● How to complete this task
What is needed is every line of the data that includes the word "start". Please copy each one.

Collected data:
··········
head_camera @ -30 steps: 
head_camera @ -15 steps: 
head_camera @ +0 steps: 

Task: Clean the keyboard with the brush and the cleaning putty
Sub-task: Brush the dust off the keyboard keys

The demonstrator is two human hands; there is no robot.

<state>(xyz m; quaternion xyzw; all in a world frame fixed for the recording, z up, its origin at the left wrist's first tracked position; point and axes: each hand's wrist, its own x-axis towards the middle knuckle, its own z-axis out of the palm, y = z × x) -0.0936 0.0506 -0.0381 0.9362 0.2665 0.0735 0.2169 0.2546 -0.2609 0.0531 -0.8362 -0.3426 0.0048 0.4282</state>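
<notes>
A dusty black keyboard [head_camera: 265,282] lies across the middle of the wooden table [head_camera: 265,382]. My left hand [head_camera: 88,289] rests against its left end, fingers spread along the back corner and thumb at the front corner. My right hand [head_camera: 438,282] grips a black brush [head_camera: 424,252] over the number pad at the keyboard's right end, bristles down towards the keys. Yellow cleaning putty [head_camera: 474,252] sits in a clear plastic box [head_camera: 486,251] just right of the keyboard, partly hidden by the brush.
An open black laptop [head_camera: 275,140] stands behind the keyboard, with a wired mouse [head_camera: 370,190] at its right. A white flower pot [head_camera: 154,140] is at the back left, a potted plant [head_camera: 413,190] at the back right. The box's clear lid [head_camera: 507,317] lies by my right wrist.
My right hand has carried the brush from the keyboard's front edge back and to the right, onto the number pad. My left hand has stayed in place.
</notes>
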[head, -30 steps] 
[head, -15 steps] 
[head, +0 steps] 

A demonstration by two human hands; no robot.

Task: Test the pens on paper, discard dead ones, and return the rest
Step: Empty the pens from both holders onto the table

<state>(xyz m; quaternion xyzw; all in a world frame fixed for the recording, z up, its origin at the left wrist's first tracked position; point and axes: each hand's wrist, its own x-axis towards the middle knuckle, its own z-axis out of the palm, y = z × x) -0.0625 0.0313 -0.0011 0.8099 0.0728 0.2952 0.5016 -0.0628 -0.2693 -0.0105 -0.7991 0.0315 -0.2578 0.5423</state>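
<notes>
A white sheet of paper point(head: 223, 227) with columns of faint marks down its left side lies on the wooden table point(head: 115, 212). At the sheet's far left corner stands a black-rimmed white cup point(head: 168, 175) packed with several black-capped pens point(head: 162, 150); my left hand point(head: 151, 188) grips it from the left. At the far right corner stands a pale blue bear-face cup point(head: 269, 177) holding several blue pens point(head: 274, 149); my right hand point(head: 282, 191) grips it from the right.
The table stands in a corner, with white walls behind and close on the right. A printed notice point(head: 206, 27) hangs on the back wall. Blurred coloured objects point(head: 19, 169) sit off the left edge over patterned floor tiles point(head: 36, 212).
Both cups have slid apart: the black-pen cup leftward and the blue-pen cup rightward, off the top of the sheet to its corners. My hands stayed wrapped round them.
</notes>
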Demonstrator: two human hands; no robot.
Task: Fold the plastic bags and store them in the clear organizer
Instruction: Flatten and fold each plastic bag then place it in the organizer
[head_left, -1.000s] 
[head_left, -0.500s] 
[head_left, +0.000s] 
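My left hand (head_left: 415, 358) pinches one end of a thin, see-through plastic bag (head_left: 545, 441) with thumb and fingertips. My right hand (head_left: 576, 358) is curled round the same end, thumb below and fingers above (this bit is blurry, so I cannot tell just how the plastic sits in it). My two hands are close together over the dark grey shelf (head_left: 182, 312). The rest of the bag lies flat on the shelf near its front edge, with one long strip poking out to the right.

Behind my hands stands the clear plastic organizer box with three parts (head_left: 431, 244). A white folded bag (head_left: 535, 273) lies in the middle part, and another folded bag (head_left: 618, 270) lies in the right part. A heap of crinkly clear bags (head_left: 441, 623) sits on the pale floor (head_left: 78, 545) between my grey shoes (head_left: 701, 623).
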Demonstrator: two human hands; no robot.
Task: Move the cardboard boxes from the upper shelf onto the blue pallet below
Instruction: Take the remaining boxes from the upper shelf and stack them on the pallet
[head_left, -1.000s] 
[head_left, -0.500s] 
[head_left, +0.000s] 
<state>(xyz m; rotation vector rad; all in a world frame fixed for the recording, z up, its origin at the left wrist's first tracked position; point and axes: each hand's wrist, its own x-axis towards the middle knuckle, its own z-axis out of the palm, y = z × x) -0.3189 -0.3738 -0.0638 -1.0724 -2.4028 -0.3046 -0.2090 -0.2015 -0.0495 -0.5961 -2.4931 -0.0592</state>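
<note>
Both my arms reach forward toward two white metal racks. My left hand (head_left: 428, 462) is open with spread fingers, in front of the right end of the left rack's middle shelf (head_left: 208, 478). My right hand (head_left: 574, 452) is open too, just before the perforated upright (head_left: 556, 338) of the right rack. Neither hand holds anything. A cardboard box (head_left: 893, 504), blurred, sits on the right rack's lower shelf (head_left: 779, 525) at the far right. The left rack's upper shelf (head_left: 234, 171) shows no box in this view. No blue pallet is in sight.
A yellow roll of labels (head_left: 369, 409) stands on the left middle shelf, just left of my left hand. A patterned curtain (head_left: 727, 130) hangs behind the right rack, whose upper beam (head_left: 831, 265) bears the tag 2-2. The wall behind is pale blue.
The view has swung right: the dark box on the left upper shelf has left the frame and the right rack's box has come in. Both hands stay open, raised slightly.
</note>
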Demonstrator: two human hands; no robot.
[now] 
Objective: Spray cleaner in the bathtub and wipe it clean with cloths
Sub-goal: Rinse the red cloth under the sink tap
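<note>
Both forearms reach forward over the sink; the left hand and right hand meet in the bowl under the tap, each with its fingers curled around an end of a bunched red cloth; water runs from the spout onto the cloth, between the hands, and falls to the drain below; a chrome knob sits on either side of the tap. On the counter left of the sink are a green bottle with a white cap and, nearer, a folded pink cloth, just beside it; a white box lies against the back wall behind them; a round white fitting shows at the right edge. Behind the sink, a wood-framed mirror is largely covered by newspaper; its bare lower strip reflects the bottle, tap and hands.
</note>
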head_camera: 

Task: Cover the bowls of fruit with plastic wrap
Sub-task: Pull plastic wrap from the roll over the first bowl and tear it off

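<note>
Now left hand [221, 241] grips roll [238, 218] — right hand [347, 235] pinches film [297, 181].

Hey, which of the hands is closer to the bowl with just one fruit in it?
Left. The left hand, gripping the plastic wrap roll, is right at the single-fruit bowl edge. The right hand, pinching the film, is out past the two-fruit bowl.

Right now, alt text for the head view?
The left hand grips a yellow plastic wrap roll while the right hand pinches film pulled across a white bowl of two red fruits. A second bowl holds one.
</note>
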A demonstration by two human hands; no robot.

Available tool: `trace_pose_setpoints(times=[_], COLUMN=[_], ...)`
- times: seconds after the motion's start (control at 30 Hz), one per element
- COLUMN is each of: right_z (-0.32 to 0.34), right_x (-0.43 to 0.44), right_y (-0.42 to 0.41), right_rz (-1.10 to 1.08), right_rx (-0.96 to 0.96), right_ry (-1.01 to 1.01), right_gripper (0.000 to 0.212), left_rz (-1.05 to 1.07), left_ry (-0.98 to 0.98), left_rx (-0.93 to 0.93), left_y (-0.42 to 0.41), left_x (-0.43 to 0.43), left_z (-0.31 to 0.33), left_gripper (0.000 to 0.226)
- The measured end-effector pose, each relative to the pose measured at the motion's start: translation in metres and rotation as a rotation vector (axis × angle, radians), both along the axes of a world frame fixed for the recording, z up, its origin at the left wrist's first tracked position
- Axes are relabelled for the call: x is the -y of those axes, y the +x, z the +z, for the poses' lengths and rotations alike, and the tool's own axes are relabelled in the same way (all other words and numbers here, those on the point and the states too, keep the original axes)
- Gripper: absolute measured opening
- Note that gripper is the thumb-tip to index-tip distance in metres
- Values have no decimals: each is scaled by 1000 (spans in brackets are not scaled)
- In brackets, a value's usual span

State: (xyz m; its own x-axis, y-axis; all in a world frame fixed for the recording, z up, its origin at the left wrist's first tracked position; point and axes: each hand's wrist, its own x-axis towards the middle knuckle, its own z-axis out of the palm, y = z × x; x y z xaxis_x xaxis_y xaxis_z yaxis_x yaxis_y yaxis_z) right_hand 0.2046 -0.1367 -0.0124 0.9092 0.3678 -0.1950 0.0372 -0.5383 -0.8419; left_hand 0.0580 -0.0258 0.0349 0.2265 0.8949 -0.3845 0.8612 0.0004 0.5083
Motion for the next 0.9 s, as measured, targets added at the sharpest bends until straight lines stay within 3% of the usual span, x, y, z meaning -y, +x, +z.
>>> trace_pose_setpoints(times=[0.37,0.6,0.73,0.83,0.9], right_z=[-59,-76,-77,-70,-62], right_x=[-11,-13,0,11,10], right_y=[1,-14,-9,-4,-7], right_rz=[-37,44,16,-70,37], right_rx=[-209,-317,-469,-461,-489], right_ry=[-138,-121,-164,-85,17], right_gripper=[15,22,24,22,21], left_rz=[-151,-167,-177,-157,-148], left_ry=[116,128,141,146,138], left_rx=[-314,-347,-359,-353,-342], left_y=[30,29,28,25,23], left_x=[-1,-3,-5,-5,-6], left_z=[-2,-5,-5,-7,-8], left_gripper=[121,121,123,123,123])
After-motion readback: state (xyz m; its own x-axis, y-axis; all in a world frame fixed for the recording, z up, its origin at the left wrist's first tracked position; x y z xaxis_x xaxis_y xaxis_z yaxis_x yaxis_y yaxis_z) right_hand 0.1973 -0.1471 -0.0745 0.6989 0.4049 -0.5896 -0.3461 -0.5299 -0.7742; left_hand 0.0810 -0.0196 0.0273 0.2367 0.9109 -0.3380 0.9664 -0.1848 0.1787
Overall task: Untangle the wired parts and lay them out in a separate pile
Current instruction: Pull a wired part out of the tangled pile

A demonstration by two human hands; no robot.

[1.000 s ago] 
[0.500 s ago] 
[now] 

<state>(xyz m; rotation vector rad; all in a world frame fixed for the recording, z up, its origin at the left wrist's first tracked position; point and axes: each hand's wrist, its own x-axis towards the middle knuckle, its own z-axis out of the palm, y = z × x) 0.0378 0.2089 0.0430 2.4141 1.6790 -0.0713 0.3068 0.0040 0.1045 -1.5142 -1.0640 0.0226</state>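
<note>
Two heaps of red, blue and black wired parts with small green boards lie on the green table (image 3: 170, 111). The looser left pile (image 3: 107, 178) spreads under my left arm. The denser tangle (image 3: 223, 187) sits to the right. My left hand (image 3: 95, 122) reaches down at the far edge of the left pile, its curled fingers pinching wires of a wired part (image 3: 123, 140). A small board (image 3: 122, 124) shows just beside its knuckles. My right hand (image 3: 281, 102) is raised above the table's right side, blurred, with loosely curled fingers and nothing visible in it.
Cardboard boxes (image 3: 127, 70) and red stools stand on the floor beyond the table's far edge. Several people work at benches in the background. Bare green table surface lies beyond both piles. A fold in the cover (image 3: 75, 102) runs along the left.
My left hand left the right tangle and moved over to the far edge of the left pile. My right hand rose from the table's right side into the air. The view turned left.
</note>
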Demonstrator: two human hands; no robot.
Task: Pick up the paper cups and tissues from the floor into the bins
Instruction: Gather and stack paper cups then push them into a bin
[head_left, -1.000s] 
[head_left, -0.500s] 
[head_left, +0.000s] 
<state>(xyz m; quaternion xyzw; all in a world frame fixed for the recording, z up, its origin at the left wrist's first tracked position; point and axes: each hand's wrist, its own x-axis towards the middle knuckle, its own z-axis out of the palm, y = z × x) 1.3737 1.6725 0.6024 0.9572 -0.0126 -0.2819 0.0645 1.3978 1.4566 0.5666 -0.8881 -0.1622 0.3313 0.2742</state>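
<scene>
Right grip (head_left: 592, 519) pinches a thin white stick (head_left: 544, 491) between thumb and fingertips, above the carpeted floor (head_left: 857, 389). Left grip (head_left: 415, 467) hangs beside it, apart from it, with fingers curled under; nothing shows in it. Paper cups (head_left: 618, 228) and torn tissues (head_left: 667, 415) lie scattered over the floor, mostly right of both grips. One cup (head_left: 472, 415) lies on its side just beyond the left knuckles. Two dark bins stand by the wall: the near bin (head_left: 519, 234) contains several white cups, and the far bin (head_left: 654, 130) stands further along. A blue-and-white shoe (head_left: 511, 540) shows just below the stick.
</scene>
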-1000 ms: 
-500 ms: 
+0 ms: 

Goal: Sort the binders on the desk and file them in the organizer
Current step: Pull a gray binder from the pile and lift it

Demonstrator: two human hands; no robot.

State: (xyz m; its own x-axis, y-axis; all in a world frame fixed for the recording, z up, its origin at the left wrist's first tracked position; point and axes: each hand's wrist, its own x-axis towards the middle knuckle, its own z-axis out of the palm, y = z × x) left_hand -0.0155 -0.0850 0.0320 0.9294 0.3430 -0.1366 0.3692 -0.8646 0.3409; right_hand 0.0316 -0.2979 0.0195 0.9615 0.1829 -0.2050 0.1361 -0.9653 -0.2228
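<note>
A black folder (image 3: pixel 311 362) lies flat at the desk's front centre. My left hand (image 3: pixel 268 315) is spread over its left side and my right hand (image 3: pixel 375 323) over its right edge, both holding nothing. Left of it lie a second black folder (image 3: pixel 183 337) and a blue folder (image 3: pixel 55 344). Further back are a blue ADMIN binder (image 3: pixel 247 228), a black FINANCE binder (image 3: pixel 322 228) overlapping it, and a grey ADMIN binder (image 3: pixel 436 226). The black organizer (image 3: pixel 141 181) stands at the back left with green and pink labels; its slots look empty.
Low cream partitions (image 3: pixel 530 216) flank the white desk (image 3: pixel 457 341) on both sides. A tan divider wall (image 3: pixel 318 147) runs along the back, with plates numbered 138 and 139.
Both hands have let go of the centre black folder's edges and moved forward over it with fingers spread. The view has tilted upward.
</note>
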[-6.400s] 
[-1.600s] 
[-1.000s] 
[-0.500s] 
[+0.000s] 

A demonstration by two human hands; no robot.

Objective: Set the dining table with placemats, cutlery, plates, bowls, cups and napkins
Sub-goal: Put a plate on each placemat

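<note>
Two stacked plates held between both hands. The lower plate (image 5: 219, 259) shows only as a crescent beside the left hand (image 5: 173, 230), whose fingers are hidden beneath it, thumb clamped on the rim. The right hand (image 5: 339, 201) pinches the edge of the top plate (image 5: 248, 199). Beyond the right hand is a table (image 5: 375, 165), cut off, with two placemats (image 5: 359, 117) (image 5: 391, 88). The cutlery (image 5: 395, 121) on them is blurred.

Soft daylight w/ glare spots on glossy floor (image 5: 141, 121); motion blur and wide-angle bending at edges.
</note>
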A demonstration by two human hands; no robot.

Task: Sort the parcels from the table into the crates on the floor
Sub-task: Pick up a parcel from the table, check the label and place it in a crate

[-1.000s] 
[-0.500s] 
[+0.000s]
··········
● Solution to the problem
- times: seconds after the motion's start (control at 30 Hz), one per element
- The measured end-effector pose, each relative to the pose measured at the motion's start: translation in metres and rotation as a rotation vector (axis × angle, radians), both along the axes of a world frame fixed for the recording, z up, its origin at the left wrist's first tracked position

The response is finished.